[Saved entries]

►

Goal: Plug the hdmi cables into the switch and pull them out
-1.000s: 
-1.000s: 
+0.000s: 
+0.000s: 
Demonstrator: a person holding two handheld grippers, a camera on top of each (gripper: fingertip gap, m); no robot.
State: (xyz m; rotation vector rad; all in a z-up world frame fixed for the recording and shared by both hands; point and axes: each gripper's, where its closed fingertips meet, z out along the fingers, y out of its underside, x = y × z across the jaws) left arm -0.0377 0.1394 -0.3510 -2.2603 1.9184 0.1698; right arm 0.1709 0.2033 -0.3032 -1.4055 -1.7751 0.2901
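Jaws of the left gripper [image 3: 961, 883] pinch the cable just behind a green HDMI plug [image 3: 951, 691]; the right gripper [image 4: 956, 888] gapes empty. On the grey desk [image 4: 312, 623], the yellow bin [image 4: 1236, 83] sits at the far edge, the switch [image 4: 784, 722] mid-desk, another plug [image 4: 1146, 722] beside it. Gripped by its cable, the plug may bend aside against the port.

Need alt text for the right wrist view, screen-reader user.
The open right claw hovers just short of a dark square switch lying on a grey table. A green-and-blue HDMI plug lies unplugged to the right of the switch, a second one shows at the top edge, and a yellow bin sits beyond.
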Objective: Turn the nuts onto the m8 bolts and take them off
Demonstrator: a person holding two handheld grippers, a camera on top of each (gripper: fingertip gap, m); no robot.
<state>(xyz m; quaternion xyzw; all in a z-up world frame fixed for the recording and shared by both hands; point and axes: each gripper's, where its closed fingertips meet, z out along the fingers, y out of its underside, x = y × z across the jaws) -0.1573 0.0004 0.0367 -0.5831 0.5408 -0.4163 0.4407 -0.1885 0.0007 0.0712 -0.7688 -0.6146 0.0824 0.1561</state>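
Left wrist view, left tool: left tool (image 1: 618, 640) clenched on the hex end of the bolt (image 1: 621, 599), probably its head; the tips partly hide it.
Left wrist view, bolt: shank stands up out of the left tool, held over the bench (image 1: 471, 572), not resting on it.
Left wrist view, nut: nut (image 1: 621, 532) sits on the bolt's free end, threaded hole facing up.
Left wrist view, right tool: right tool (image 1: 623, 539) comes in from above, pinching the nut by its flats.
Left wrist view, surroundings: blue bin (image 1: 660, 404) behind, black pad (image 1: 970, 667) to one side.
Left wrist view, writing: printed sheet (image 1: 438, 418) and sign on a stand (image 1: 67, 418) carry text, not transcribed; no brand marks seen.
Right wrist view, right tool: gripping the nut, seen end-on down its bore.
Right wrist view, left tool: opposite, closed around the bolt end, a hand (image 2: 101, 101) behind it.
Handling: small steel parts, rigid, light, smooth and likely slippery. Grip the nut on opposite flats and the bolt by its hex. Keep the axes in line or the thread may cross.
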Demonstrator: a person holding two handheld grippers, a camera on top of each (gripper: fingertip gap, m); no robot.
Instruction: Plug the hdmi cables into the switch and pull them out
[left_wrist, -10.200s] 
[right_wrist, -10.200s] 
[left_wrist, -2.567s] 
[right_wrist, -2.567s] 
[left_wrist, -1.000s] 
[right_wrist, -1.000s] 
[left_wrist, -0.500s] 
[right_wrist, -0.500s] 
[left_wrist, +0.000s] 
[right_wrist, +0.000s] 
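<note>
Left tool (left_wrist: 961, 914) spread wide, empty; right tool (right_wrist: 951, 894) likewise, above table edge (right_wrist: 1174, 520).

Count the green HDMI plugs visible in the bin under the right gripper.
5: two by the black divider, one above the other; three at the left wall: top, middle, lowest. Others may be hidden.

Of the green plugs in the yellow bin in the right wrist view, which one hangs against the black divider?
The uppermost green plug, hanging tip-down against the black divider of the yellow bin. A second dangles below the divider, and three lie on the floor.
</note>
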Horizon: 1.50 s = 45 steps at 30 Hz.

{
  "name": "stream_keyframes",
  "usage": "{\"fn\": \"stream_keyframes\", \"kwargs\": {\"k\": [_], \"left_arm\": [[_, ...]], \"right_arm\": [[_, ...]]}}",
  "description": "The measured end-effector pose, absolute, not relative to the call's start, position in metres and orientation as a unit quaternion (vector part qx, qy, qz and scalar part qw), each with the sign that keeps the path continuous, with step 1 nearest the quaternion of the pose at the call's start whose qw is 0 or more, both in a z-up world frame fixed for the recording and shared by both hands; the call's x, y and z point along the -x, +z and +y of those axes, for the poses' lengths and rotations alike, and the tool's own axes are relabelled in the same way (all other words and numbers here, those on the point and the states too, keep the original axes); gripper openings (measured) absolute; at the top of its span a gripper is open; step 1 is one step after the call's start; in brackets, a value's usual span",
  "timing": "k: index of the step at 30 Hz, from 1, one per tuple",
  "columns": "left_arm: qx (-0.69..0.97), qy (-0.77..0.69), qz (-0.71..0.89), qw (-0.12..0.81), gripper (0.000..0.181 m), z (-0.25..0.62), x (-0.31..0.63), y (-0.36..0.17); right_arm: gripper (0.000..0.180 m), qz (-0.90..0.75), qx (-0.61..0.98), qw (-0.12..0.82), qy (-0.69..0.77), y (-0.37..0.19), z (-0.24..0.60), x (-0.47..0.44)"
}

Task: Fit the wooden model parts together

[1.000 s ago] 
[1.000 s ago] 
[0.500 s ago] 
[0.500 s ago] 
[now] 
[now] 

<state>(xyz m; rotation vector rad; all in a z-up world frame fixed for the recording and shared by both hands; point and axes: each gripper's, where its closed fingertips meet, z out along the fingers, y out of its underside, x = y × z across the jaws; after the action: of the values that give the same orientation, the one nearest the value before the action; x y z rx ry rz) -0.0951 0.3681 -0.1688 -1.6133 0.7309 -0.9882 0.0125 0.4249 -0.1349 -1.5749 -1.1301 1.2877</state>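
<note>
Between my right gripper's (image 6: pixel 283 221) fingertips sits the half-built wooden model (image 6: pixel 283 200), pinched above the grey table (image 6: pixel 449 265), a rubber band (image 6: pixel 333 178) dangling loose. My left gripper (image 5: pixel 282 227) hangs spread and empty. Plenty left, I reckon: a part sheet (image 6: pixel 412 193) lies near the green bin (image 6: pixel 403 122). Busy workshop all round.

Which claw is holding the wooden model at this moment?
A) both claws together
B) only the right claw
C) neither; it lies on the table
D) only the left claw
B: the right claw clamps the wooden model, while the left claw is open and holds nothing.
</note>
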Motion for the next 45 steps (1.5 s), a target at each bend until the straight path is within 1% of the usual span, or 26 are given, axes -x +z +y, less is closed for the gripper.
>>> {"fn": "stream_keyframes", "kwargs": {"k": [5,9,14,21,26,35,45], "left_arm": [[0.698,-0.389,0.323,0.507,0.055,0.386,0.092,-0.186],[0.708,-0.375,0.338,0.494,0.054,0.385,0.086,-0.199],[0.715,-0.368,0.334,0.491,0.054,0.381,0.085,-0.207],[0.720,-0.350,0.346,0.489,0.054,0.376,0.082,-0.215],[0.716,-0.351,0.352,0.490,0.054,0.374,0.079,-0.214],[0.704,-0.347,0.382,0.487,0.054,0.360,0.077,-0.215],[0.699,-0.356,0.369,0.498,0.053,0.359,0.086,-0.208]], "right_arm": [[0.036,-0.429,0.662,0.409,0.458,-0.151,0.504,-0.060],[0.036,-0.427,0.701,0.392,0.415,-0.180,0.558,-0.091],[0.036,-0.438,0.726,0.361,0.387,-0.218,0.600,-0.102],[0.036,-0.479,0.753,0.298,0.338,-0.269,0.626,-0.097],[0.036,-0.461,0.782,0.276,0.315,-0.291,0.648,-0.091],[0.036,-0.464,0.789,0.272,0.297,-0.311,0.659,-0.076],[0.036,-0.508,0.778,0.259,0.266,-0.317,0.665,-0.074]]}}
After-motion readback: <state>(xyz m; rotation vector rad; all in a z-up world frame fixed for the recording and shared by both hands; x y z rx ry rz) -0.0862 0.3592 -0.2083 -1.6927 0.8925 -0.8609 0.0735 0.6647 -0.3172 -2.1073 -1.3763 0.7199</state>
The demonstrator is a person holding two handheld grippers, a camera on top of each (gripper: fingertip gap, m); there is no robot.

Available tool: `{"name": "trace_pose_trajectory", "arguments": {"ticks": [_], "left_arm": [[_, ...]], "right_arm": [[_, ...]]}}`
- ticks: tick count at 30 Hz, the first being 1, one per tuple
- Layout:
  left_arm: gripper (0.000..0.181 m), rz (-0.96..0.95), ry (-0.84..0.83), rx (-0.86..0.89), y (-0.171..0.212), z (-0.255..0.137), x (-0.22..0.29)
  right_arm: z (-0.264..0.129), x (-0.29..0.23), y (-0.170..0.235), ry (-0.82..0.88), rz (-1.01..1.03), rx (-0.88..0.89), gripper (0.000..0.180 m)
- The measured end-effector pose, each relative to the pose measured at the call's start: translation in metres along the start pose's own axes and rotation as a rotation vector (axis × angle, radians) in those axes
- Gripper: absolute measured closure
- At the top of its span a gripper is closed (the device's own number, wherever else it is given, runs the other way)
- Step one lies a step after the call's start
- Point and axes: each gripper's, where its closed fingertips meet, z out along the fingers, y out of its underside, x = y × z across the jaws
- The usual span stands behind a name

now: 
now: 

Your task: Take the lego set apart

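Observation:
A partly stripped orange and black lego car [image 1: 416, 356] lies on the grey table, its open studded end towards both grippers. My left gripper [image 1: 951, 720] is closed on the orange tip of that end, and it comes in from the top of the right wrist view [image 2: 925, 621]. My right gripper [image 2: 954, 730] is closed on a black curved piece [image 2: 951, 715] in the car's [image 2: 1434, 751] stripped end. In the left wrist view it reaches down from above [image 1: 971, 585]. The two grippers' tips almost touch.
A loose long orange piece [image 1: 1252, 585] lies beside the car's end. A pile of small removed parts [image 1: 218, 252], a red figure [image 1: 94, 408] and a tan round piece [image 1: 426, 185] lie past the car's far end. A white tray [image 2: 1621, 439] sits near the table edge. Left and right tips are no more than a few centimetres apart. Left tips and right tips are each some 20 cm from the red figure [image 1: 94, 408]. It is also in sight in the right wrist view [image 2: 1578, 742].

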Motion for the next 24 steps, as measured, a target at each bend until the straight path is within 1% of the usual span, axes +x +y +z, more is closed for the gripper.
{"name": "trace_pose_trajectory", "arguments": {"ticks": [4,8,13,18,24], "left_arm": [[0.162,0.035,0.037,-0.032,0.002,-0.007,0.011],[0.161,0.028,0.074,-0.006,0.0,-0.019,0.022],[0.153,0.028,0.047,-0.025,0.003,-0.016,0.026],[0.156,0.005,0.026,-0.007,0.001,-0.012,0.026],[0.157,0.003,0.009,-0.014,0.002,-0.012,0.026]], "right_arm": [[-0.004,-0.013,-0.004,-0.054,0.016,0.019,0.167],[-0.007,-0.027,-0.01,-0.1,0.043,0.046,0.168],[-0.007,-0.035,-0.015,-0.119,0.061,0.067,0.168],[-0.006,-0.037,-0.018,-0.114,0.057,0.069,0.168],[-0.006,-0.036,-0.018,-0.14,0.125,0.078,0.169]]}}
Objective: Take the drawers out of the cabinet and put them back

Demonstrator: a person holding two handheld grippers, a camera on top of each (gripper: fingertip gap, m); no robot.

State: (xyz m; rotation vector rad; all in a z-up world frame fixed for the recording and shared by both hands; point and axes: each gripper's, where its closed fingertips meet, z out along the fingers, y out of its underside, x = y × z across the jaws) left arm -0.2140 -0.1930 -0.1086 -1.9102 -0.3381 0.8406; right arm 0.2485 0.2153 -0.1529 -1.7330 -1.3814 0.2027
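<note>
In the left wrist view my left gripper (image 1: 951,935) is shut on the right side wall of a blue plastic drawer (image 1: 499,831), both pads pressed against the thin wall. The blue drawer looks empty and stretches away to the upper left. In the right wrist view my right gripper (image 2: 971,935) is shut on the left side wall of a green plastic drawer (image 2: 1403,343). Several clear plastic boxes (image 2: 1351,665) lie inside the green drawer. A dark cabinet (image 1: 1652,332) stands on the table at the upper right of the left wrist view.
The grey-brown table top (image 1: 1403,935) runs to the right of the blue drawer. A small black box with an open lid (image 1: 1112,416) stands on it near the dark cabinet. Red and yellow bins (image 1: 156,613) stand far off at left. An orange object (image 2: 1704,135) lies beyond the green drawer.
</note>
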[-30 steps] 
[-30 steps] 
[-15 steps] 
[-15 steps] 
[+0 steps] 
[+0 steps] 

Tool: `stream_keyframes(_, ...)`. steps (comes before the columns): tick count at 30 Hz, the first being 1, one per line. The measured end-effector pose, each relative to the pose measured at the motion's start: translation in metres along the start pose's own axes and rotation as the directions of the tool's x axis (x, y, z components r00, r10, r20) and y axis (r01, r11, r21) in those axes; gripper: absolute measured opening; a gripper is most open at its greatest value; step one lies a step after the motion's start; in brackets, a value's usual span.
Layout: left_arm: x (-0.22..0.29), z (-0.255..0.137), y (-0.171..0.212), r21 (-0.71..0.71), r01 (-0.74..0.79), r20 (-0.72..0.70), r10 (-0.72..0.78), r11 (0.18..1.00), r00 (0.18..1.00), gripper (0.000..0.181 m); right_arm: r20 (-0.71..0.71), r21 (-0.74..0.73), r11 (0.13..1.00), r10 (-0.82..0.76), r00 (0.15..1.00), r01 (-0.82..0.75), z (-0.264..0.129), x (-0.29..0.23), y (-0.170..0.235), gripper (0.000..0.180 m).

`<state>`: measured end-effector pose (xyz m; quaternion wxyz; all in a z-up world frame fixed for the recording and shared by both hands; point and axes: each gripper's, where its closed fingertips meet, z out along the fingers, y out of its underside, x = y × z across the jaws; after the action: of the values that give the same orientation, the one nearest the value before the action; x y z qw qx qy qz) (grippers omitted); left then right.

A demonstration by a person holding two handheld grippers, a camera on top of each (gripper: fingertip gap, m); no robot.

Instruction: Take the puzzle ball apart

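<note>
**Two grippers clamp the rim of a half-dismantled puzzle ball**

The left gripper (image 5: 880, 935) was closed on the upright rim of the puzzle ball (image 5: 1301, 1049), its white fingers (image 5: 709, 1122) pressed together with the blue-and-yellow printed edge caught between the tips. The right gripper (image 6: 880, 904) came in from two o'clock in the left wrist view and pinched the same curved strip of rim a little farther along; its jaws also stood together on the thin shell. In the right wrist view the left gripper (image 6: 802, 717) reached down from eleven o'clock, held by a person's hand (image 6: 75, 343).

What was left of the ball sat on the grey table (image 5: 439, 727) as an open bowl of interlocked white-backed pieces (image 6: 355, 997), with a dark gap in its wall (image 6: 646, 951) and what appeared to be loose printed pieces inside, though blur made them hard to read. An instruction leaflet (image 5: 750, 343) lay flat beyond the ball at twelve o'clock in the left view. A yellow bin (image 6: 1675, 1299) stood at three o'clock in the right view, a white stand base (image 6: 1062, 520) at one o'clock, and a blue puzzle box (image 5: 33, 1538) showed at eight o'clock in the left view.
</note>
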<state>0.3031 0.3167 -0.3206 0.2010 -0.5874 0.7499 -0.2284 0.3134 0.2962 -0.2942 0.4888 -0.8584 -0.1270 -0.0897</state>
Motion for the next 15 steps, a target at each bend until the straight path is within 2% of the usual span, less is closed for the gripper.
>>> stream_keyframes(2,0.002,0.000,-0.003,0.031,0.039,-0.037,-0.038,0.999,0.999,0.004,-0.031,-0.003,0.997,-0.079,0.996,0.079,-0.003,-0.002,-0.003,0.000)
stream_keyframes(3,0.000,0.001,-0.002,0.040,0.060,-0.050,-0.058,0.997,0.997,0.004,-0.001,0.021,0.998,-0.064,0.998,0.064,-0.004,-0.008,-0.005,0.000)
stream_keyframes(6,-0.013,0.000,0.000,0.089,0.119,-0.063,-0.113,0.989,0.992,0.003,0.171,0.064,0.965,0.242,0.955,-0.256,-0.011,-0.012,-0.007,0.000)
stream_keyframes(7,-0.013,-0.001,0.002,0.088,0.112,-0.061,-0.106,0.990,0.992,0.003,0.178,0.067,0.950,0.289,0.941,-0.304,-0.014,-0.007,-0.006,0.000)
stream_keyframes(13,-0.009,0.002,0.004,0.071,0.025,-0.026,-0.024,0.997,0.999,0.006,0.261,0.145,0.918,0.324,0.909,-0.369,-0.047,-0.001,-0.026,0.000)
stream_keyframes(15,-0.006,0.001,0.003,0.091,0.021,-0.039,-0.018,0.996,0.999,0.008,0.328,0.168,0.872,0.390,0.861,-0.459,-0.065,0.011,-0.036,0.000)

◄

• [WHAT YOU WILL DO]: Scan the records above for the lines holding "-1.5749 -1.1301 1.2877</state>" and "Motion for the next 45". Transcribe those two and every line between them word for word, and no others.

• [ANSWER TO THE EXERCISE]:
<state>(xyz m; rotation vector rad; all in a z-up world frame fixed for the recording and shared by both hands; point and axes: each gripper's, where its closed fingertips meet, z out along the fingers, y out of its underside, x = y × z across the jaws; after the action: of the values that give the same orientation, the one nearest the value before the action; x y z rx ry rz) -0.0951 0.3681 -0.1688 -1.6133 0.7309 -0.9882 0.0125 0.4249 -0.1349 -1.5749 -1.1301 1.2877</state>
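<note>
Between my right gripper's (image 6: pixel 283 221) fingertips sits the half-built wooden model (image 6: pixel 283 200), pinched above the grey table (image 6: pixel 449 265), a rubber band (image 6: pixel 333 178) dangling loose. My left gripper (image 5: pixel 282 227) hangs spread and empty. Plenty left, I reckon: a part sheet (image 6: pixel 412 193) lies near the green bin (image 6: pixel 403 122). Busy workshop all round.

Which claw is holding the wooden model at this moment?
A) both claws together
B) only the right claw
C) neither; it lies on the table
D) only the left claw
B: the right claw clamps the wooden model, while the left claw is open and holds nothing.
</note>
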Motion for the next 45 steps (1.5 s), a target at each bend until the straight path is within 1% of the usual span, or 26 are given, axes -x +z +y, less is closed for the gripper.

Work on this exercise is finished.